[EXERCISE] Your answer should be every line of the records that contains the word "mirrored", copied as it stands.

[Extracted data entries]
++++

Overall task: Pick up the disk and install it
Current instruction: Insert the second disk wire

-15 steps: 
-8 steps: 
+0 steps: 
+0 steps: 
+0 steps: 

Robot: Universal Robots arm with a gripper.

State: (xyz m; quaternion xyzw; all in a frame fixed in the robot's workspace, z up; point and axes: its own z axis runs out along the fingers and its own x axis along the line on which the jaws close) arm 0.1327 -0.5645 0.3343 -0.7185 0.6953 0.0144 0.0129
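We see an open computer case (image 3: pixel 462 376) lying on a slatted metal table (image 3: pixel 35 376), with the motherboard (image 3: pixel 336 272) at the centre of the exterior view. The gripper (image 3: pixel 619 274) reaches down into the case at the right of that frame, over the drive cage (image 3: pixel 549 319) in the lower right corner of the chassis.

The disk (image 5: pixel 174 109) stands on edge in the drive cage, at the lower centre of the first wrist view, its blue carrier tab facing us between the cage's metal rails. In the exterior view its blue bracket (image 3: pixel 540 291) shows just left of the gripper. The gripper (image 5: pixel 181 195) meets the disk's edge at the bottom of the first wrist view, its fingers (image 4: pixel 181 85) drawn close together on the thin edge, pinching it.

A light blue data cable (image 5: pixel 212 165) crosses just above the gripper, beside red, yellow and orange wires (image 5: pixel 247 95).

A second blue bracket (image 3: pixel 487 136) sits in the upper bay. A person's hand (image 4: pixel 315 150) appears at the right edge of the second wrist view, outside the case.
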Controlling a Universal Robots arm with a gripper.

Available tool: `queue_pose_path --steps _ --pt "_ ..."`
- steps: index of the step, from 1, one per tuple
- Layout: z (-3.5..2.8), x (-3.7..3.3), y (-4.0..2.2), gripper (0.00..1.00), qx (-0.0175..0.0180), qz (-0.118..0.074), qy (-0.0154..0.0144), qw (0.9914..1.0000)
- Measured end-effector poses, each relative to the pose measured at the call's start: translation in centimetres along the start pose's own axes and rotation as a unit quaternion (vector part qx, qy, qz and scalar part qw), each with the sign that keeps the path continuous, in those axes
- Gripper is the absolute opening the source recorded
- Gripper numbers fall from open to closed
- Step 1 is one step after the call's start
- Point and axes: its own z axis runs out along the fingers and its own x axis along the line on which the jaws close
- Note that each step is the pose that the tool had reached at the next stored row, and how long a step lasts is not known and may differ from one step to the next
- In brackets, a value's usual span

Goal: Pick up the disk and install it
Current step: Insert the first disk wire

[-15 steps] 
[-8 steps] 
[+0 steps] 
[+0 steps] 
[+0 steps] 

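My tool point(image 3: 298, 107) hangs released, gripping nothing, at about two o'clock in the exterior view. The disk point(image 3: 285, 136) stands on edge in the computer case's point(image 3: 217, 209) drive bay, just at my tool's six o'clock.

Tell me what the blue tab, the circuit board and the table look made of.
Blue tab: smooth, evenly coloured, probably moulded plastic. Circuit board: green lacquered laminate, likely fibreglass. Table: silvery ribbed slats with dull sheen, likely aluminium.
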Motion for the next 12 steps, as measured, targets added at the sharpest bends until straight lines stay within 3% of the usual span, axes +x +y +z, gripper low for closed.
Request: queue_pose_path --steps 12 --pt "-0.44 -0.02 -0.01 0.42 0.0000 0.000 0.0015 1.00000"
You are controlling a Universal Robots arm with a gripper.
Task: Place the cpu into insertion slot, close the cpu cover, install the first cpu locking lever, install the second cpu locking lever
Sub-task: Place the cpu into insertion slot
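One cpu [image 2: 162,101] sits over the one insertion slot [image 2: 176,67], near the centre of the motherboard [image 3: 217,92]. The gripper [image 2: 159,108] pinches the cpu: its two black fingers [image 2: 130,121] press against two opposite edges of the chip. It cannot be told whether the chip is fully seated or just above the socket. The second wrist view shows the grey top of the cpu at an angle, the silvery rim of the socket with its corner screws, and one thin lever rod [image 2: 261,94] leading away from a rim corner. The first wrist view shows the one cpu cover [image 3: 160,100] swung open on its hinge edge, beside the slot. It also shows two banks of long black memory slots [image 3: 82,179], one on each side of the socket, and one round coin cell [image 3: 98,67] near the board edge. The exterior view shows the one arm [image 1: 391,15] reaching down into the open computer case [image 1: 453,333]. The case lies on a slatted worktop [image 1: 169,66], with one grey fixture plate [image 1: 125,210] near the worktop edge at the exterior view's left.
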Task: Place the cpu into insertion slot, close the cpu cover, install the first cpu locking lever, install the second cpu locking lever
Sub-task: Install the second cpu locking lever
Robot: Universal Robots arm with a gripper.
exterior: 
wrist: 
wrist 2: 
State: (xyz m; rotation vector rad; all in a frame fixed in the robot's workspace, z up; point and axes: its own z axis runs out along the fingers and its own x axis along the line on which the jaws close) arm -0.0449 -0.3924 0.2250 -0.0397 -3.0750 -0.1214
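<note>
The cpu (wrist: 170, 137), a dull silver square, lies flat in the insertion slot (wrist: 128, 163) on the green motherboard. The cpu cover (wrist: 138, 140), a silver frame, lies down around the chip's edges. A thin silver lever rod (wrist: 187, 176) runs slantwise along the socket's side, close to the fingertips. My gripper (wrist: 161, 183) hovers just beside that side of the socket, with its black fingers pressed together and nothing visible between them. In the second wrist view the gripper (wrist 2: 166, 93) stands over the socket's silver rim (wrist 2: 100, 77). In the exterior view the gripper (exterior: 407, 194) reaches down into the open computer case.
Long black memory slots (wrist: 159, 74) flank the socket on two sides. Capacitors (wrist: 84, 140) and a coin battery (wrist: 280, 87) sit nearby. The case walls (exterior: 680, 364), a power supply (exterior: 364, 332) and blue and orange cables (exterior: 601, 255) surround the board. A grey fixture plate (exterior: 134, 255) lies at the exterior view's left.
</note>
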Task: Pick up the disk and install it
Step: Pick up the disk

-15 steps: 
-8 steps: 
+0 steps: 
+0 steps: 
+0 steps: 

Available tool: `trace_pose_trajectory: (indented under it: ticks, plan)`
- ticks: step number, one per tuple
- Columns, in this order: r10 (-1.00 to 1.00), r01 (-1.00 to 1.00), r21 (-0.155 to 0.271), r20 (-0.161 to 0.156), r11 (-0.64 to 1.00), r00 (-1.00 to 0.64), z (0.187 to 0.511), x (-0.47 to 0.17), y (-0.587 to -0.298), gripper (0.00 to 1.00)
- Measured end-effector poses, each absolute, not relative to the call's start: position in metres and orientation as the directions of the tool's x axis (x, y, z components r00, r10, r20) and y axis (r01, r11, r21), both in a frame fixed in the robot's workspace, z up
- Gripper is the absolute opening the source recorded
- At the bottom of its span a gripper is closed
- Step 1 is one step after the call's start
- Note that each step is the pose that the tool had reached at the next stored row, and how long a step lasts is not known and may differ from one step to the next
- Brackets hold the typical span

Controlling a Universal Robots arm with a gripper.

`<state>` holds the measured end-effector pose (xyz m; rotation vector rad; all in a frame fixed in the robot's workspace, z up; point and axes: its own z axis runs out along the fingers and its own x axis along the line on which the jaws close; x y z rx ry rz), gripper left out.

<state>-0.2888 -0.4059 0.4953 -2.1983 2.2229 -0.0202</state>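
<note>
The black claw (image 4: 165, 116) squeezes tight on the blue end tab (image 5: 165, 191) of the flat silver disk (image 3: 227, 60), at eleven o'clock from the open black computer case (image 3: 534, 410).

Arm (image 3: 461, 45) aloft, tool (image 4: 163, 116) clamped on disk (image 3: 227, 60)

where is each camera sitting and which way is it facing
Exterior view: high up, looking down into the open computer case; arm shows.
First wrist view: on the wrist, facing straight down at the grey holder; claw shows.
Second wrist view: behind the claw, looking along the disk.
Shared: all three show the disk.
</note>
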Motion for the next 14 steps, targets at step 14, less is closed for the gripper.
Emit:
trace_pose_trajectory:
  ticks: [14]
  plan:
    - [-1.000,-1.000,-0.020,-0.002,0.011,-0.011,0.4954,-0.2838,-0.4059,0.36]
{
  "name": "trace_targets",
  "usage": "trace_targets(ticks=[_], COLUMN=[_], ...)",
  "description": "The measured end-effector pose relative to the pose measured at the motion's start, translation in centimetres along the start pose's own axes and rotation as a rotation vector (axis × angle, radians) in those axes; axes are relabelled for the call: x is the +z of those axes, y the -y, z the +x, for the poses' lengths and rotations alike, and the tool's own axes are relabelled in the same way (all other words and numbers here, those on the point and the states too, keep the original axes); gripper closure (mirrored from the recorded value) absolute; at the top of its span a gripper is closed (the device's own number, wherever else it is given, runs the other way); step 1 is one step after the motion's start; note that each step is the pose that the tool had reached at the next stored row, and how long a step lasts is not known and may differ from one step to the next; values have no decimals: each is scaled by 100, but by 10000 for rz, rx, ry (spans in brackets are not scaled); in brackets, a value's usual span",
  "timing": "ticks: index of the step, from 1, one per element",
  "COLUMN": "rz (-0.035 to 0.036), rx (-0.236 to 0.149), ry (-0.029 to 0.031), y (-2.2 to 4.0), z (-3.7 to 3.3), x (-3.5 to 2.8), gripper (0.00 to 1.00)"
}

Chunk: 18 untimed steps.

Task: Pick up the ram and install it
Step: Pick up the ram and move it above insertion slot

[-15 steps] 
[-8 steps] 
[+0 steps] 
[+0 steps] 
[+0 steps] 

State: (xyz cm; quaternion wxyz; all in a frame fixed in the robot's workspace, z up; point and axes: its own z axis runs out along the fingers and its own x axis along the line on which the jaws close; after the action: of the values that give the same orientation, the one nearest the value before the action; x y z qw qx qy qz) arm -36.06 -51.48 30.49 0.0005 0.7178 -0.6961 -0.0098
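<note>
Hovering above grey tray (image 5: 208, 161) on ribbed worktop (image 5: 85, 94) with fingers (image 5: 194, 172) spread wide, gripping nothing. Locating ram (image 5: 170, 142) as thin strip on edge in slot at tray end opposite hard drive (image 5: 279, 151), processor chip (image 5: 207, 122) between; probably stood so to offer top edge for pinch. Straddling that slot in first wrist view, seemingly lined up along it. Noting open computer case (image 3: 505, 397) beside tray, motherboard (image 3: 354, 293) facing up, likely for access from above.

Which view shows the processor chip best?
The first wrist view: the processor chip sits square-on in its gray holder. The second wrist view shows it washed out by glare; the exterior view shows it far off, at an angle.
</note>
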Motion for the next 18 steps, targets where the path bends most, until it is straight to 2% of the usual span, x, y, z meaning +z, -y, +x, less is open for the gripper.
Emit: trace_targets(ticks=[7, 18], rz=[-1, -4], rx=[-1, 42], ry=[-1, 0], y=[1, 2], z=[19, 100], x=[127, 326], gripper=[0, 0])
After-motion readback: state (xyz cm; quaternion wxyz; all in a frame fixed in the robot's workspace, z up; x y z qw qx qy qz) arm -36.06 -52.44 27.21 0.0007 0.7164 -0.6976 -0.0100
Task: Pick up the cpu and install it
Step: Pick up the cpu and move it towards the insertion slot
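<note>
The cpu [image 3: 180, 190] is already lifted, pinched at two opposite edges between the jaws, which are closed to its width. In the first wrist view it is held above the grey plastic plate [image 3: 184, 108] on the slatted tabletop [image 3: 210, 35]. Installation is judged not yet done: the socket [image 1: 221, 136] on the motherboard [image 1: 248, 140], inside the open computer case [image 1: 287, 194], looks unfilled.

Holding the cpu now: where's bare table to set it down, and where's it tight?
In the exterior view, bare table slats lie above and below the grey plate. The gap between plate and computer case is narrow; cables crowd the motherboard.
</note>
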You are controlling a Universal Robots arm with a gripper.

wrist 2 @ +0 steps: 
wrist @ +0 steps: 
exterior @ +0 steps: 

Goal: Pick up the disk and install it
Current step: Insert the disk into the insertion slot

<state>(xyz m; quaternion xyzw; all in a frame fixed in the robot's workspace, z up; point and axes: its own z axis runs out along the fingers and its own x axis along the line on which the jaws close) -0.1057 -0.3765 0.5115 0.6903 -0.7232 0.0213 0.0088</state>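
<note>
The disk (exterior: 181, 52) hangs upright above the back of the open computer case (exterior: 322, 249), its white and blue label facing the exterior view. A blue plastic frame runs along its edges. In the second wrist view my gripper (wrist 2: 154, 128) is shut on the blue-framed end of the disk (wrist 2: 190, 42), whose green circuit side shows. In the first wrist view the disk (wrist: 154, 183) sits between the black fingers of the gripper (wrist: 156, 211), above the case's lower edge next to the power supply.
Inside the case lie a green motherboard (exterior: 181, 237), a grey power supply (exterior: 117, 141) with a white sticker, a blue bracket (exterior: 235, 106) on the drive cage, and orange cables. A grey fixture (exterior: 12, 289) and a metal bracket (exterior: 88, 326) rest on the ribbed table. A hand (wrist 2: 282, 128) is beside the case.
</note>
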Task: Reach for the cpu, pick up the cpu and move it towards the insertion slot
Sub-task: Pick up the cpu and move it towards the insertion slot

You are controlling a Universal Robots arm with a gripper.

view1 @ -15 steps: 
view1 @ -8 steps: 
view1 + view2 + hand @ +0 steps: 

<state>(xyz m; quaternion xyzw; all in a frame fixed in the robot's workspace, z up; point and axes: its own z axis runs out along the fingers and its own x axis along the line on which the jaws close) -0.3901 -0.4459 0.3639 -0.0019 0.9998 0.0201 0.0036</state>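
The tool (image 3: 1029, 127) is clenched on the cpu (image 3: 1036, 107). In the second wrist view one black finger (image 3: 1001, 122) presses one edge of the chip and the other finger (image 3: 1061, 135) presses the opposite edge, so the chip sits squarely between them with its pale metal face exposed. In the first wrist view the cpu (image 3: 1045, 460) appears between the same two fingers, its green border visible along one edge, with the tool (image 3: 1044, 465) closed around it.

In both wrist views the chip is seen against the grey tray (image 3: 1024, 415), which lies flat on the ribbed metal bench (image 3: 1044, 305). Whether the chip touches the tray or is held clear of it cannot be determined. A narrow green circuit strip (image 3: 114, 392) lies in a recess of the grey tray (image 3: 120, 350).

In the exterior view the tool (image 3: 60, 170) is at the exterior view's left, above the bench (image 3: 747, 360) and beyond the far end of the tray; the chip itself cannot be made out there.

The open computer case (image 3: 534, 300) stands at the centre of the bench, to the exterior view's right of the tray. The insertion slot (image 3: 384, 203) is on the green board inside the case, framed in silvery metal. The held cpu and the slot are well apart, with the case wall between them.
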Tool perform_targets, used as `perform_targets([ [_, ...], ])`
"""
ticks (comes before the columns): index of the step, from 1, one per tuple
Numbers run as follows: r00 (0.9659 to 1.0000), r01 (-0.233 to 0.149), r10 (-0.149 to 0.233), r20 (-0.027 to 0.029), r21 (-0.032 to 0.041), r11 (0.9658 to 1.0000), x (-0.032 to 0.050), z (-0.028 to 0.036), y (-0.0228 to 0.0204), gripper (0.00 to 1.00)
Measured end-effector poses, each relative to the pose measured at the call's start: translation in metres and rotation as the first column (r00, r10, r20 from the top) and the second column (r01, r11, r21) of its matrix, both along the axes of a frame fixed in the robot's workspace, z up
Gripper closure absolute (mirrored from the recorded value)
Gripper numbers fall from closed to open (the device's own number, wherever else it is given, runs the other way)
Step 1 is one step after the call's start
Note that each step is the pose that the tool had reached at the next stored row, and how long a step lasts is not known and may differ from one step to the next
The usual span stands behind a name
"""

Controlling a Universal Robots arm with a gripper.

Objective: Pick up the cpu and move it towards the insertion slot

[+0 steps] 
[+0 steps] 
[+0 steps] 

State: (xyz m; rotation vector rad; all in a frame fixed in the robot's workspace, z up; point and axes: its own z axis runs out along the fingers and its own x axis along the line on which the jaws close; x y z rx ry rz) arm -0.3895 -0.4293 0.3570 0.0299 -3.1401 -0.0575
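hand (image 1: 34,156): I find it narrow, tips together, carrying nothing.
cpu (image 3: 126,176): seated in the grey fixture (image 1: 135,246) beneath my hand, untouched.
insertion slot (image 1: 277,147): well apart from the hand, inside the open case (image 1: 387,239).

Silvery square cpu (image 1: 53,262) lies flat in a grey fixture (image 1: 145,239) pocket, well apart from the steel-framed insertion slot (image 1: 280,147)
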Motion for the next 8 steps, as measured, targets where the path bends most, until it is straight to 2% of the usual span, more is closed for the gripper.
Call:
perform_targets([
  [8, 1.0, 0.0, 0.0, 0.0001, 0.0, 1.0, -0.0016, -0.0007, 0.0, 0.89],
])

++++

[YOUR RESPONSE]
  "description": "The measured end-effector pose relative to the pose measured at the motion's start, translation in centimetres along the start pose's own axes and rotation as a rotation vector (axis × angle, radians) in those axes; axes are relabelled for the call: x is the +z of those axes, y the -y, z the +x, for the poses' lengths and rotations alike, and the tool's own axes are relabelled in the same way (all other words and numbers here, those on the point and the states too, keep the original axes); gripper closure (mirrored from the recorded value) absolute; at the top of its span a gripper is closed (the device's own number, wherever else it is given, runs the other way); step 1 is one step after the motion's start; note that each step is the pose that the tool had reached at the next stored row, and how long a step lasts is not known and may differ from one step to the next; values have no decimals: each is scaled by 100, but by 10000 for rz, rx, ry (spans in brackets are not scaled); in brackets, a value's usual span",
Gripper closure absolute (mirrored from the recorded value)

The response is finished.